→ What the exercise asks
Print each entry exactly, all the way through.

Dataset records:
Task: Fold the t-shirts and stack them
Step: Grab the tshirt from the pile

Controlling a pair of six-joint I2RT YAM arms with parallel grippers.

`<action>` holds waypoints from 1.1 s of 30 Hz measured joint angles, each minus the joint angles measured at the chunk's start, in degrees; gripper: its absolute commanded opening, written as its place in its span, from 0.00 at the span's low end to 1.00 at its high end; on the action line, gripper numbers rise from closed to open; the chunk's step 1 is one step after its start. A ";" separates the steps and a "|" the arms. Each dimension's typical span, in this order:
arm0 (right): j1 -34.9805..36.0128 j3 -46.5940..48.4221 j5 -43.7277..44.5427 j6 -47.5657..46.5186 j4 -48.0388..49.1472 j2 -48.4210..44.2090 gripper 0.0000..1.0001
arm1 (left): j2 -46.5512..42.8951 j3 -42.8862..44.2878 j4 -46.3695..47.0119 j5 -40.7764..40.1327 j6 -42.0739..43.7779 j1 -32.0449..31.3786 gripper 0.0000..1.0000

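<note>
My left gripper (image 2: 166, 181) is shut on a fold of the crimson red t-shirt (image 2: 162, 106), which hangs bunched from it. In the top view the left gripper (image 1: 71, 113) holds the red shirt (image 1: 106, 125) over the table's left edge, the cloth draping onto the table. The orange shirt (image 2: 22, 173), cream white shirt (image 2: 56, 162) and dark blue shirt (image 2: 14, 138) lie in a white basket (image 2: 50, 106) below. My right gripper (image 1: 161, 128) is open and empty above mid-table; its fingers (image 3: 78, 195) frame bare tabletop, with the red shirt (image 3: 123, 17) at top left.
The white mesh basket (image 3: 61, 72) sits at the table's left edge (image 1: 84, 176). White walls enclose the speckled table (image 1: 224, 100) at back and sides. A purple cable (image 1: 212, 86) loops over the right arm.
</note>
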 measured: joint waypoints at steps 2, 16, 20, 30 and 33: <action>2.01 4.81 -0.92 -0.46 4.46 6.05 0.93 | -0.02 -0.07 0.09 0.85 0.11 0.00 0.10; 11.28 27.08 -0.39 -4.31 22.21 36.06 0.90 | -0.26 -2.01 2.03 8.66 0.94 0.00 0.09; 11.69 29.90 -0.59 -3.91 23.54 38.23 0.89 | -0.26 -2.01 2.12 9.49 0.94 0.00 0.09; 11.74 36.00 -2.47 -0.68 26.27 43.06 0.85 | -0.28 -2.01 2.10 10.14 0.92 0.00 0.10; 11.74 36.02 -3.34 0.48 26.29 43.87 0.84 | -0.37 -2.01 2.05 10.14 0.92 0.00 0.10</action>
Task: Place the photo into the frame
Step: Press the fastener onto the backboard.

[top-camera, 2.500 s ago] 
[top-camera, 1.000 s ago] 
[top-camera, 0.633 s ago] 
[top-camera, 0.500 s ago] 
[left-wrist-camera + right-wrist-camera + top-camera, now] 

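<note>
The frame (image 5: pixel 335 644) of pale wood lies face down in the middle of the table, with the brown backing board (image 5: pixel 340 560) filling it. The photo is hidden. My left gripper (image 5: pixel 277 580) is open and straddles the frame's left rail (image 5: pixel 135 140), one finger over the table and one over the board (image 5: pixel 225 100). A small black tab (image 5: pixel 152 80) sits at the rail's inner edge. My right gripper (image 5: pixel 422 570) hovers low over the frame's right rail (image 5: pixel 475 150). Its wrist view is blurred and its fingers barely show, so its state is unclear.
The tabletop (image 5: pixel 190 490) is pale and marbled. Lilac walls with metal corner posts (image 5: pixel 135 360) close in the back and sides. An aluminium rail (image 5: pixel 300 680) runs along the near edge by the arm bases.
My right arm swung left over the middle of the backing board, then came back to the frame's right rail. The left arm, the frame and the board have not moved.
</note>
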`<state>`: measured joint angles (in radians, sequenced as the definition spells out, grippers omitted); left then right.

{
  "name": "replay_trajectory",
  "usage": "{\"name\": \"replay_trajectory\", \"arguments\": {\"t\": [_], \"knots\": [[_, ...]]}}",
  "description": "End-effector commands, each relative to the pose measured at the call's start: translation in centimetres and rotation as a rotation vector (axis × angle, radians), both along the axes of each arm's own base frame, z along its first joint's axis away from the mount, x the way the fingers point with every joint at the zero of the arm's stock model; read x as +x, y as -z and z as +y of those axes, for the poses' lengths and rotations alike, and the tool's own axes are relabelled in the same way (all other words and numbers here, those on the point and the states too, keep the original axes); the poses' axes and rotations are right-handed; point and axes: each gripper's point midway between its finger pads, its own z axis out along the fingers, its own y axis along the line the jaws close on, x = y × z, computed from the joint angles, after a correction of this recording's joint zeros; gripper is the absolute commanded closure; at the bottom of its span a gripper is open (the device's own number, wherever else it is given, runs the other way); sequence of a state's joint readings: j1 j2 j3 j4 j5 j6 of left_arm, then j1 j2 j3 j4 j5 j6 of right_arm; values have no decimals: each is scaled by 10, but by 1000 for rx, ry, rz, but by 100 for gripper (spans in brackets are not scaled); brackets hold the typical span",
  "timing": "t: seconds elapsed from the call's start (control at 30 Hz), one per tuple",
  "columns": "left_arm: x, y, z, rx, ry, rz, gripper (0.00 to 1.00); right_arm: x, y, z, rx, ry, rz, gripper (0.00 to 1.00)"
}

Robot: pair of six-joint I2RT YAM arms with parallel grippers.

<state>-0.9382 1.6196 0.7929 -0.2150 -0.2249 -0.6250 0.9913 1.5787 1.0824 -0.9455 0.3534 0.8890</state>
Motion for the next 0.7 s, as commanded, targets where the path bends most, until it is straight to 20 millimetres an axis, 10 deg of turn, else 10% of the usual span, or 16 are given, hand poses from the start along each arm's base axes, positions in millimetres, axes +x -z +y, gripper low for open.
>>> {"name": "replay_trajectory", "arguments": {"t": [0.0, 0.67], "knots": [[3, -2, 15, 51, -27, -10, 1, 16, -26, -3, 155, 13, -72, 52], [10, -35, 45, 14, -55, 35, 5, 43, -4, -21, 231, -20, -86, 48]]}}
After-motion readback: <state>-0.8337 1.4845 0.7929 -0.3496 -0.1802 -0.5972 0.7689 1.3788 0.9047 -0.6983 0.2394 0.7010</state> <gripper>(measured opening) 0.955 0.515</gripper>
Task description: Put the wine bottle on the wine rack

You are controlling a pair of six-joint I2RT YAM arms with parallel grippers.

→ Result
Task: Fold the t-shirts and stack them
Step: Grab the tshirt from the pile

Controlling a pair of six-joint I2RT YAM arms with parallel grippers.

`<action>` holds waypoints from 1.1 s of 30 Hz measured joint angles, each minus the joint angles measured at the chunk's start, in degrees; gripper: its absolute commanded opening, written as its place in its span, from 0.00 at the span's low end to 1.00 at its high end; on the action line, gripper numbers rise from closed to open; the chunk's step 1 is one step after its start. A ";" separates the steps and a "|" the arms. Each dimension's typical span, in this order:
arm0 (right): j1 -34.9805..36.0128 j3 -46.5940..48.4221 j5 -43.7277..44.5427 j6 -47.5657..46.5186 j4 -48.0388..49.1472 j2 -48.4210..44.2090 gripper 0.0000..1.0001
arm1 (left): j2 -46.5512..42.8951 j3 -42.8862..44.2878 j4 -46.3695..47.0119 j5 -40.7764..40.1327 j6 -42.0739..43.7779 j1 -32.0449..31.3786 gripper 0.0000..1.0000

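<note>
My left gripper (image 2: 166, 181) is shut on a fold of the crimson red t-shirt (image 2: 162, 106), which hangs bunched from it. In the top view the left gripper (image 1: 71, 113) holds the red shirt (image 1: 106, 125) over the table's left edge, the cloth draping onto the table. The orange shirt (image 2: 22, 173), cream white shirt (image 2: 56, 162) and dark blue shirt (image 2: 14, 138) lie in a white basket (image 2: 50, 106) below. My right gripper (image 1: 161, 128) is open and empty above mid-table; its fingers (image 3: 78, 195) frame bare tabletop, with the red shirt (image 3: 123, 17) at top left.
The white mesh basket (image 3: 61, 72) sits at the table's left edge (image 1: 84, 176). White walls enclose the speckled table (image 1: 224, 100) at back and sides. A purple cable (image 1: 212, 86) loops over the right arm.
</note>
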 measured: joint waypoints at steps 2, 16, 20, 30 and 33: <action>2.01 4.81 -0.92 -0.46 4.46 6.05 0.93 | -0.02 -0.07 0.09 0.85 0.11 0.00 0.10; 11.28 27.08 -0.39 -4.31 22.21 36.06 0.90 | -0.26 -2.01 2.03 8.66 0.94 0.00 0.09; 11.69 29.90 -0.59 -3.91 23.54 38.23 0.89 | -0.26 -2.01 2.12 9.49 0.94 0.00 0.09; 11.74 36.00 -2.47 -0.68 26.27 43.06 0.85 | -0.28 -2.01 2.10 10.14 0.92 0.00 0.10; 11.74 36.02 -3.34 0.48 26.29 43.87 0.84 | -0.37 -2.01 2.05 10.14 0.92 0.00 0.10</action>
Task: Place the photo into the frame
Step: Press the fastener onto the backboard.

[top-camera, 2.500 s ago] 
[top-camera, 1.000 s ago] 
[top-camera, 0.633 s ago] 
[top-camera, 0.500 s ago] 
[left-wrist-camera + right-wrist-camera + top-camera, now] 

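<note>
The frame (image 5: pixel 335 644) of pale wood lies face down in the middle of the table, with the brown backing board (image 5: pixel 340 560) filling it. The photo is hidden. My left gripper (image 5: pixel 277 580) is open and straddles the frame's left rail (image 5: pixel 135 140), one finger over the table and one over the board (image 5: pixel 225 100). A small black tab (image 5: pixel 152 80) sits at the rail's inner edge. My right gripper (image 5: pixel 422 570) hovers low over the frame's right rail (image 5: pixel 475 150). Its wrist view is blurred and its fingers barely show, so its state is unclear.
The tabletop (image 5: pixel 190 490) is pale and marbled. Lilac walls with metal corner posts (image 5: pixel 135 360) close in the back and sides. An aluminium rail (image 5: pixel 300 680) runs along the near edge by the arm bases.
My right arm swung left over the middle of the backing board, then came back to the frame's right rail. The left arm, the frame and the board have not moved.
</note>
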`<state>`: measured joint angles (in radians, sequenced as the definition spells out, grippers omitted); left then right.

{
  "name": "replay_trajectory",
  "usage": "{\"name\": \"replay_trajectory\", \"arguments\": {\"t\": [_], \"knots\": [[_, ...]]}}",
  "description": "End-effector commands, each relative to the pose measured at the call's start: translation in centimetres and rotation as a rotation vector (axis × angle, radians), both along the axes of each arm's own base frame, z along its first joint's axis away from the mount, x the way the fingers point with every joint at the zero of the arm's stock model; read x as +x, y as -z and z as +y of those axes, for the poses' lengths and rotations alike, and the tool's own axes are relabelled in the same way (all other words and numbers here, those on the point and the states too, keep the original axes); the poses' axes and rotations are right-handed; point and axes: each gripper's point midway between its finger pads, its own z axis out along the fingers, its own y axis along the line the jaws close on, x = y × z, computed from the joint angles, after a correction of this recording's joint zeros; gripper is the absolute commanded closure; at the bottom of its span a gripper is open (the device's own number, wherever else it is given, runs the other way); sequence of a state's joint readings: j1 j2 j3 j4 j5 j6 of left_arm, then j1 j2 j3 j4 j5 j6 of right_arm; values have no decimals: each is scaled by 10, but by 1000 for rx, ry, rz, but by 100 for gripper (spans in brackets are not scaled); brackets hold the typical span",
  "timing": "t: seconds elapsed from the call's start (control at 30 Hz), one per tuple",
  "columns": "left_arm: x, y, z, rx, ry, rz, gripper (0.00 to 1.00); right_arm: x, y, z, rx, ry, rz, gripper (0.00 to 1.00)"
}

Robot: pair of six-joint I2RT YAM arms with parallel grippers.

<state>-0.9382 1.6196 0.7929 -0.2150 -0.2249 -0.6250 0.9913 1.5787 1.0824 -0.9455 0.3534 0.8890</state>
Motion for the next 0.7 s, as commanded, targets where the path bends most, until it is straight to 20 millimetres an axis, 10 deg of turn, else 10% of the usual span, or 16 are given, hand poses from the start along each arm's base axes, positions in millimetres, axes +x -z +y, gripper low for open.
>>> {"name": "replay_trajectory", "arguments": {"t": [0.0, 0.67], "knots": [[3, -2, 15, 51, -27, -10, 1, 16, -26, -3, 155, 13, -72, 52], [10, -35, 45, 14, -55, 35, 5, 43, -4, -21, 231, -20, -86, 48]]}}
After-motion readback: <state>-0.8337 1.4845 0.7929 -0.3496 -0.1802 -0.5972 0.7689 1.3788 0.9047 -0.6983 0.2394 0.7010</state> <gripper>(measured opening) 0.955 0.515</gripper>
Task description: Put the wine bottle on the wine rack

You are controlling a pair of six-joint I2RT YAM arms with parallel grippers.

The output contains nothing further.